▶ WHAT NEEDS TO BE DONE
Below are the records; collect from them each line containing the string "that".

MATERIAL FOR THIS EXERCISE section start

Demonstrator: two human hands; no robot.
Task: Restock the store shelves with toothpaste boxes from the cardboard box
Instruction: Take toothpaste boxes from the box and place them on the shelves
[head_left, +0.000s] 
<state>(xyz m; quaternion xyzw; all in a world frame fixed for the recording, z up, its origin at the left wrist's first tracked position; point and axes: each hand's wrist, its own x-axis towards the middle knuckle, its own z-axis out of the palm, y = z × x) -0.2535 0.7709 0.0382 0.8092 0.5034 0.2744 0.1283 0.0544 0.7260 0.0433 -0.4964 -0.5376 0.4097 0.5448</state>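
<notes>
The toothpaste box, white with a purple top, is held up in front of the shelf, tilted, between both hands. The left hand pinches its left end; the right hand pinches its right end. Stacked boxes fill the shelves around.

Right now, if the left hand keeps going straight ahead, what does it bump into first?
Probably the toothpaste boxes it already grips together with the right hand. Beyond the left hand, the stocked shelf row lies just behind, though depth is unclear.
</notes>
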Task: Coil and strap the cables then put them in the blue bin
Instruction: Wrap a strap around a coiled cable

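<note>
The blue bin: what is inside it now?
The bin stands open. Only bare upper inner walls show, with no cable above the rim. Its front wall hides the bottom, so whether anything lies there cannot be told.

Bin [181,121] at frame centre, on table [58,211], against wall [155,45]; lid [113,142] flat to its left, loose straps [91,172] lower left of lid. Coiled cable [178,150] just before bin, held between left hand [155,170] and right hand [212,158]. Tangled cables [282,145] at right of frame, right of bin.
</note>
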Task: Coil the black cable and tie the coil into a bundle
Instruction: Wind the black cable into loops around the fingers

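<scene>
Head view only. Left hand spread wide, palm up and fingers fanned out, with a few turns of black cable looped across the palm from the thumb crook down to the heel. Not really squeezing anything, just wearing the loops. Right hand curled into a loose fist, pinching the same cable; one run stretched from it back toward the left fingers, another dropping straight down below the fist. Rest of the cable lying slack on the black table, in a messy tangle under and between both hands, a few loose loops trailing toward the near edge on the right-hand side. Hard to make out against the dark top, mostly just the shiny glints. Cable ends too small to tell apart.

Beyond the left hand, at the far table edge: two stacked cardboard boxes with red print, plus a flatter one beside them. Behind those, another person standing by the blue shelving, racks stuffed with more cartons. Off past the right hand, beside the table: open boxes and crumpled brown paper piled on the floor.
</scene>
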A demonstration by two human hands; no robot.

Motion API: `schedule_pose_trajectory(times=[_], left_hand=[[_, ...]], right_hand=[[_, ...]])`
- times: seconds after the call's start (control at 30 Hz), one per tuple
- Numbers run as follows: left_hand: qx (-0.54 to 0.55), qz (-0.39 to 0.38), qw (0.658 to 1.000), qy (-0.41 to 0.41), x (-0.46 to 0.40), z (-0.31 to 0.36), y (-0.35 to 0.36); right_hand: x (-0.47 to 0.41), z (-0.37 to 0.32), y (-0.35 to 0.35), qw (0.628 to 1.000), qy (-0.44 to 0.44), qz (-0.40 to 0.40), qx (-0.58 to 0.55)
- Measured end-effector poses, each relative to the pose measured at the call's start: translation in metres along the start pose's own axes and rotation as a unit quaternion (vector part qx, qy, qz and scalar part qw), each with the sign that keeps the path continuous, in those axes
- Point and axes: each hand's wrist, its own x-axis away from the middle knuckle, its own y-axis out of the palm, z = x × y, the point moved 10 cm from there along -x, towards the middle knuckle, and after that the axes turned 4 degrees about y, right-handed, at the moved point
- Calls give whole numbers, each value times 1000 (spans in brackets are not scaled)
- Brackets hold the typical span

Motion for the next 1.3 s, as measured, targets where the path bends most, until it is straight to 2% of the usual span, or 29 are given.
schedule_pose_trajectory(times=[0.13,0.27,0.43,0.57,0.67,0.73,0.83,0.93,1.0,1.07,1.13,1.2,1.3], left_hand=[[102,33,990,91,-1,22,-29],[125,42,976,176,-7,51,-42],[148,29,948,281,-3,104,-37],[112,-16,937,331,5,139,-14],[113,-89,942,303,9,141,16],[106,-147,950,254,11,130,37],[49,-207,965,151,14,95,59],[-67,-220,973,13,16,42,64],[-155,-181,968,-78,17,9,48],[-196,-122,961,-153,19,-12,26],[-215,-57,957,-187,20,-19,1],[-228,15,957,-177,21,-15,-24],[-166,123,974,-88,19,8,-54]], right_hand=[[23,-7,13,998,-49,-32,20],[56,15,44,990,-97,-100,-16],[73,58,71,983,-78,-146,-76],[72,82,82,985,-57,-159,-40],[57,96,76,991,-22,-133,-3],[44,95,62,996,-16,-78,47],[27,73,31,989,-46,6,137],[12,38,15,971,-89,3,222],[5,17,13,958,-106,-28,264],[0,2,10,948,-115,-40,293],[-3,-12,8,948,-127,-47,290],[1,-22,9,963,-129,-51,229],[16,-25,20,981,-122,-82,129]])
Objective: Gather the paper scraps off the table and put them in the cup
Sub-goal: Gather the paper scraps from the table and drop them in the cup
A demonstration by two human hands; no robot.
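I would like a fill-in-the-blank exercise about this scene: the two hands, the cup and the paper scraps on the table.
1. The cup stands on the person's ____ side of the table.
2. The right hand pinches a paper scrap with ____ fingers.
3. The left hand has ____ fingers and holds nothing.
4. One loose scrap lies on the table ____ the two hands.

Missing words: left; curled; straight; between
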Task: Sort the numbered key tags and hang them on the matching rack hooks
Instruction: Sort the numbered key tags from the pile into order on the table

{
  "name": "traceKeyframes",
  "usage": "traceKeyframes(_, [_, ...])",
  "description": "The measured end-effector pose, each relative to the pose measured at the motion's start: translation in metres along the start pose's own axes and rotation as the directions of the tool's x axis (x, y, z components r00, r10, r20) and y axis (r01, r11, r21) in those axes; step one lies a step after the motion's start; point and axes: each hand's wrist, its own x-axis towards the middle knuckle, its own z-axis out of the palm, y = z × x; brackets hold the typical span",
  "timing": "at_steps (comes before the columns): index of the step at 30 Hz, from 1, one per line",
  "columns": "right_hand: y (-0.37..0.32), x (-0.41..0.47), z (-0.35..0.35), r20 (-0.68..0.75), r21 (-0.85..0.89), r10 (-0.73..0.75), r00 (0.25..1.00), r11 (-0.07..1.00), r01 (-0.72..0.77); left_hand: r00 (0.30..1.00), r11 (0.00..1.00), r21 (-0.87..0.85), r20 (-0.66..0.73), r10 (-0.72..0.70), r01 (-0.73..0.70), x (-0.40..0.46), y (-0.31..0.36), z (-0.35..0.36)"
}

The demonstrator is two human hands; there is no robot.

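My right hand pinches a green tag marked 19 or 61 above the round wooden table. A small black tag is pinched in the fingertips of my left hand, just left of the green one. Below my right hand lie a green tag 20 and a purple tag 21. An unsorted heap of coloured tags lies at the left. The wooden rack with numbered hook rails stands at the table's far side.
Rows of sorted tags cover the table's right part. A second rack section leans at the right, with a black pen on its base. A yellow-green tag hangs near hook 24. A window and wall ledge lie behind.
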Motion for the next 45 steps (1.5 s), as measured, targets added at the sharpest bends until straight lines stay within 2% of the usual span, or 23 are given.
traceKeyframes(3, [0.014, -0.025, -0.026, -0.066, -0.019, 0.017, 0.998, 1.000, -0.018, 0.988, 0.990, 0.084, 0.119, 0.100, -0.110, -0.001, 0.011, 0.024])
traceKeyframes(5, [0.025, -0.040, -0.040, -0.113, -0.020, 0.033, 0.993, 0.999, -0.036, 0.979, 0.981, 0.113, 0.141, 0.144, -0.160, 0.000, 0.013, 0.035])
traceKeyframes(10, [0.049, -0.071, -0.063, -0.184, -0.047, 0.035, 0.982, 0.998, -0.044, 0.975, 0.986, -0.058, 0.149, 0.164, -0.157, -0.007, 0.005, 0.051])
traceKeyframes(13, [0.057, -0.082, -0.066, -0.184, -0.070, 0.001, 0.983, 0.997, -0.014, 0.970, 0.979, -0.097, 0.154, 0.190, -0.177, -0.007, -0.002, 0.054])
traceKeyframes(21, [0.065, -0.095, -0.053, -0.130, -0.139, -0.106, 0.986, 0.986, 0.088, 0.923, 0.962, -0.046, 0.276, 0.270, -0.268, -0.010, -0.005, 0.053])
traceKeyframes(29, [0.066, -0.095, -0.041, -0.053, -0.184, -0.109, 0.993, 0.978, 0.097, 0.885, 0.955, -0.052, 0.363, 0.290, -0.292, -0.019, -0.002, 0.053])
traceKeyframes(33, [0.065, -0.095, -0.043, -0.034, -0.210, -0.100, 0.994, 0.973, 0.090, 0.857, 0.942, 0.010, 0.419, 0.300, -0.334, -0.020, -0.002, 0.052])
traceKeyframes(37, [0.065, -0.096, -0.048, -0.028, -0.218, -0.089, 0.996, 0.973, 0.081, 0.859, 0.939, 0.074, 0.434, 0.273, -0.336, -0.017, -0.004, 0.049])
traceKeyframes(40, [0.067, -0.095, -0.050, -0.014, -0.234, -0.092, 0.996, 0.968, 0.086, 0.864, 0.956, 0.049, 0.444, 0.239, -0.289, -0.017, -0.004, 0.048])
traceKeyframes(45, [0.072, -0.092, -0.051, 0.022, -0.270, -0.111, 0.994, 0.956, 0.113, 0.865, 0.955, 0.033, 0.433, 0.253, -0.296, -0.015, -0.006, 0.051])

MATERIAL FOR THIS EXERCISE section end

▶ ANSWER AREA
- Measured end-effector poses, each relative to the pose measured at the call's start: translation in metres along the start pose's own axes and rotation as a unit quaternion (vector part qx, qy, qz and scalar part qw), each with the sign that keeps the path continuous, in those axes
- Point and axes: each hand's wrist, its own x-axis away from the middle knuckle, its own y-axis out of the palm, z = x × y, the point moved 10 cm from there along -x, towards the middle knuckle, and after that the axes turned 4 degrees about y, right-handed, at the moved point

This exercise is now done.